■ **About this task**: All of the data, word for word and free of pictures, is the expected result.

■ **Supplied information**:
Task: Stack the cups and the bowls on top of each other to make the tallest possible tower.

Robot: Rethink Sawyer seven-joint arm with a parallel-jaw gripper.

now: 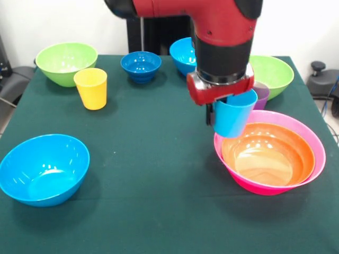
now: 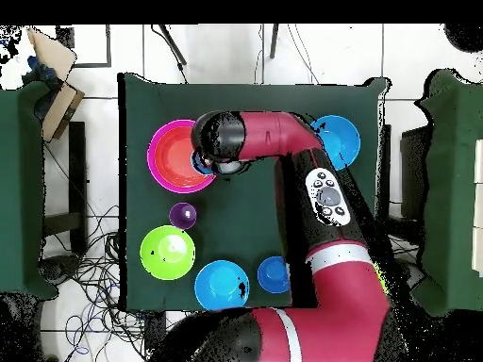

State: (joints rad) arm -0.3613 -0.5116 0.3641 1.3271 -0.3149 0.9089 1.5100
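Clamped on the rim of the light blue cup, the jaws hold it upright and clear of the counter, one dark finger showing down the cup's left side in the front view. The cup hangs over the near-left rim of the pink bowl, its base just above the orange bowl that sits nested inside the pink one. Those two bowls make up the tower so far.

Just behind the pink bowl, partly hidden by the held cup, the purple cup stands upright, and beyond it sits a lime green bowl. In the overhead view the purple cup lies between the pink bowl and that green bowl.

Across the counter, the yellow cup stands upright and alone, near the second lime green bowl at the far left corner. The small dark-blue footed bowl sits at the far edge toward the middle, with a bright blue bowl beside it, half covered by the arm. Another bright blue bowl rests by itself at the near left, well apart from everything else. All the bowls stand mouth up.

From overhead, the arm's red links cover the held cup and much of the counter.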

■ **Output of the exercise**:
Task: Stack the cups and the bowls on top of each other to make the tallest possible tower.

Robot: Rethink Sawyer seven-joint arm with a parallel-jaw gripper.

now: 
now: 

State: (joints rad) arm -0.3613 -0.5116 0.3641 1.3271 -0.3149 0.9089 1.5100
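Clamped on the rim of the light blue cup, the jaws hold it upright and clear of the counter, one dark finger showing down the cup's left side in the front view. The cup hangs over the near-left rim of the pink bowl, its base just above the orange bowl that sits nested inside the pink one. Those two bowls make up the tower so far.

Just behind the pink bowl, partly hidden by the held cup, the purple cup stands upright, and beyond it sits a lime green bowl. In the overhead view the purple cup lies between the pink bowl and that green bowl.

Across the counter, the yellow cup stands upright and alone, near the second lime green bowl at the far left corner. The small dark-blue footed bowl sits at the far edge toward the middle, with a bright blue bowl beside it, half covered by the arm. Another bright blue bowl rests by itself at the near left, well apart from everything else. All the bowls stand mouth up.

From overhead, the arm's red links cover the held cup and much of the counter.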

This exercise requires no additional answer.